Stored data below:
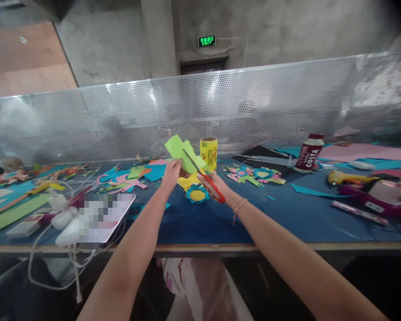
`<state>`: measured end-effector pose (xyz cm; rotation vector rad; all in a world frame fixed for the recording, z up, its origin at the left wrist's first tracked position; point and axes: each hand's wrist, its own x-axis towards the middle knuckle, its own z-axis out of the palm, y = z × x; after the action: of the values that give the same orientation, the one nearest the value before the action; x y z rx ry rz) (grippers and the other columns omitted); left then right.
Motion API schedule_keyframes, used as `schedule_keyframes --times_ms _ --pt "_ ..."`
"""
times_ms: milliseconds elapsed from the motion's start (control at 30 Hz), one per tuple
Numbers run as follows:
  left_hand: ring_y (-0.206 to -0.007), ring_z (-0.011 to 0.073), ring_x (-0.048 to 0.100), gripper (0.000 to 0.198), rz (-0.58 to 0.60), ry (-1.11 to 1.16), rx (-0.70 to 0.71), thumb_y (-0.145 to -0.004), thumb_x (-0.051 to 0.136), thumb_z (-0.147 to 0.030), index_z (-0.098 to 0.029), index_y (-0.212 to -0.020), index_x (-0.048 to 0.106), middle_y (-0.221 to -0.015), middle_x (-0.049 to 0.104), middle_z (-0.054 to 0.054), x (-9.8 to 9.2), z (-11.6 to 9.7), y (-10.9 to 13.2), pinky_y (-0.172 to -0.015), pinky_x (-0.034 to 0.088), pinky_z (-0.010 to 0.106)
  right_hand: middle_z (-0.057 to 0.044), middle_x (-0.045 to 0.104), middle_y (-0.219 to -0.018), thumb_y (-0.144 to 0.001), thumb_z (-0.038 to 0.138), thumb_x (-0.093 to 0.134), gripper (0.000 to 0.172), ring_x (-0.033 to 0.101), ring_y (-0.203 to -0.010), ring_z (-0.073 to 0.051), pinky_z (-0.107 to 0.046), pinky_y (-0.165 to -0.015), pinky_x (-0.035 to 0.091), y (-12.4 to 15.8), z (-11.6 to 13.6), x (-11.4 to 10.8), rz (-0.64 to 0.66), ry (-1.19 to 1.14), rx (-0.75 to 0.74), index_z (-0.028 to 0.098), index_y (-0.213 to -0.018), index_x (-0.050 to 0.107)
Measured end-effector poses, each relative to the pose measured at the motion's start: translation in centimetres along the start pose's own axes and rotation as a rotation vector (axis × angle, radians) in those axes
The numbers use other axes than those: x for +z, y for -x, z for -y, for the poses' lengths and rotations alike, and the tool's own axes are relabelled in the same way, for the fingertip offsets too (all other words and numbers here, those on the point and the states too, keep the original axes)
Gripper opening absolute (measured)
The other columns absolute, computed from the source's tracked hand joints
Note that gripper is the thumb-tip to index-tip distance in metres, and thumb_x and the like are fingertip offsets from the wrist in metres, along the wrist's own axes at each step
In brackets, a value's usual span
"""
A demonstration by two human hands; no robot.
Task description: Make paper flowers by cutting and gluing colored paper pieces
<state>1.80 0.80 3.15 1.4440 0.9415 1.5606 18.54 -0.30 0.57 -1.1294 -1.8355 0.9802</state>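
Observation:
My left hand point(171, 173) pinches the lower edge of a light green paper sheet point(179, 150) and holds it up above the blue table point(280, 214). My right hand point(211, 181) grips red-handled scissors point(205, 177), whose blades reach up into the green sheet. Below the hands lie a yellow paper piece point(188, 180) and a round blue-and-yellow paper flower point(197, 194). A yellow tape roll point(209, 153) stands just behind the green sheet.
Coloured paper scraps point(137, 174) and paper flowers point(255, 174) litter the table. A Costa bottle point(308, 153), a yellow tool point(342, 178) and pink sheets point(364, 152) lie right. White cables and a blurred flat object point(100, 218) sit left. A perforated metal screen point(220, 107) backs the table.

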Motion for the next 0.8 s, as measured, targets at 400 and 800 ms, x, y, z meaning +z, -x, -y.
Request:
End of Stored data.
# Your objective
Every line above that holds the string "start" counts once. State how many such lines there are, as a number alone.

# Exercise result
2